● PROBLEM TO SOLVE: Your answer should be a single number: the count of lines in the records below containing the word "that".

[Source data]
********

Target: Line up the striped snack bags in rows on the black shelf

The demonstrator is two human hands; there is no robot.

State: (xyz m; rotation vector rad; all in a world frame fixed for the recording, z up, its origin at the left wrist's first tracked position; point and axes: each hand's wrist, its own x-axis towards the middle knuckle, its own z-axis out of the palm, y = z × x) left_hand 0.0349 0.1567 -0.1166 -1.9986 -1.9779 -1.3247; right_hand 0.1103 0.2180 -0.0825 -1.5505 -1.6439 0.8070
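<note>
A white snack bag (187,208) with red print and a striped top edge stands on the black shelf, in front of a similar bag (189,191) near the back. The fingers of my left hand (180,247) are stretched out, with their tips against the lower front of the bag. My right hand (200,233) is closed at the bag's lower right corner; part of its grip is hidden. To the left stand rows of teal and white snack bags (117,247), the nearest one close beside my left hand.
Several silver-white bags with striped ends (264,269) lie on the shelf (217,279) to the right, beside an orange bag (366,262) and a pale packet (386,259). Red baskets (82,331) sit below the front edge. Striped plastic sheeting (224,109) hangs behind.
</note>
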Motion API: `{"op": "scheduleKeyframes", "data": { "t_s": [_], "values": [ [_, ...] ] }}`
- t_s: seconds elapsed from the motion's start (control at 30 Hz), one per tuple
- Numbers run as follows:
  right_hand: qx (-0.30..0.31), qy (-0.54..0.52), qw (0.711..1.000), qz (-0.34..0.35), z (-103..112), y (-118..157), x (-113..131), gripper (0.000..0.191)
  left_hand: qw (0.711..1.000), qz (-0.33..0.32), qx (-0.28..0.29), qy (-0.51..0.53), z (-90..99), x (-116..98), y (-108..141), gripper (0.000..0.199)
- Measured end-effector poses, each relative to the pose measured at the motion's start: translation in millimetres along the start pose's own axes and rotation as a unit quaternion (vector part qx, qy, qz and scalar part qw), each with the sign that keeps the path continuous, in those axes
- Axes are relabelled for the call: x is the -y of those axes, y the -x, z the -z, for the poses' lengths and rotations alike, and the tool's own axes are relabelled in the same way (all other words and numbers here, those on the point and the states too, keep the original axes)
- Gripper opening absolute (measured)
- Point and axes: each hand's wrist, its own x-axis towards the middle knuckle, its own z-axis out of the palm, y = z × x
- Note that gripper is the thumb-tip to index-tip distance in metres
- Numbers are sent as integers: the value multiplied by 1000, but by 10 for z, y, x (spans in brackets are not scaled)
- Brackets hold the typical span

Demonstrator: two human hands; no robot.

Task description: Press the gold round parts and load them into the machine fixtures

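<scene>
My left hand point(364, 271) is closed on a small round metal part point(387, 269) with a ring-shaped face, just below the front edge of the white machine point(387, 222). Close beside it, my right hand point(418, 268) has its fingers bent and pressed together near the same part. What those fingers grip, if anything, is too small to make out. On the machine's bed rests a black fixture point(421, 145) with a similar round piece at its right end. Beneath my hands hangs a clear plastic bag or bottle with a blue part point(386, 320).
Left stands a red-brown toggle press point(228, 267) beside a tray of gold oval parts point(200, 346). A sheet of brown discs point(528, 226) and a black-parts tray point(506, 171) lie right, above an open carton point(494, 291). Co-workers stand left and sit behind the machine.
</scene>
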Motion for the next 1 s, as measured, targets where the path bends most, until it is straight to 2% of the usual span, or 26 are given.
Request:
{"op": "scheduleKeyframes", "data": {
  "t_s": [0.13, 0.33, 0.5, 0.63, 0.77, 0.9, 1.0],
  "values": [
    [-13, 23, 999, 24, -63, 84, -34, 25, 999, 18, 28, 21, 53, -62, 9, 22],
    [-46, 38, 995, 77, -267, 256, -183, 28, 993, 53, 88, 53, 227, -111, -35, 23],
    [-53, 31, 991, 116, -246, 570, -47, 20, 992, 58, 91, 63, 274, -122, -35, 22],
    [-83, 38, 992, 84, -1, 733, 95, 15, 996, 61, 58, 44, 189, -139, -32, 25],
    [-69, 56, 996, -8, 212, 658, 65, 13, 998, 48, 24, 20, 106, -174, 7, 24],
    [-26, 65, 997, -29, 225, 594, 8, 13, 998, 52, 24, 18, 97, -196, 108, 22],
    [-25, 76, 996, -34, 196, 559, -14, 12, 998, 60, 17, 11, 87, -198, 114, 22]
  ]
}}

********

● RESPONSE AREA: 2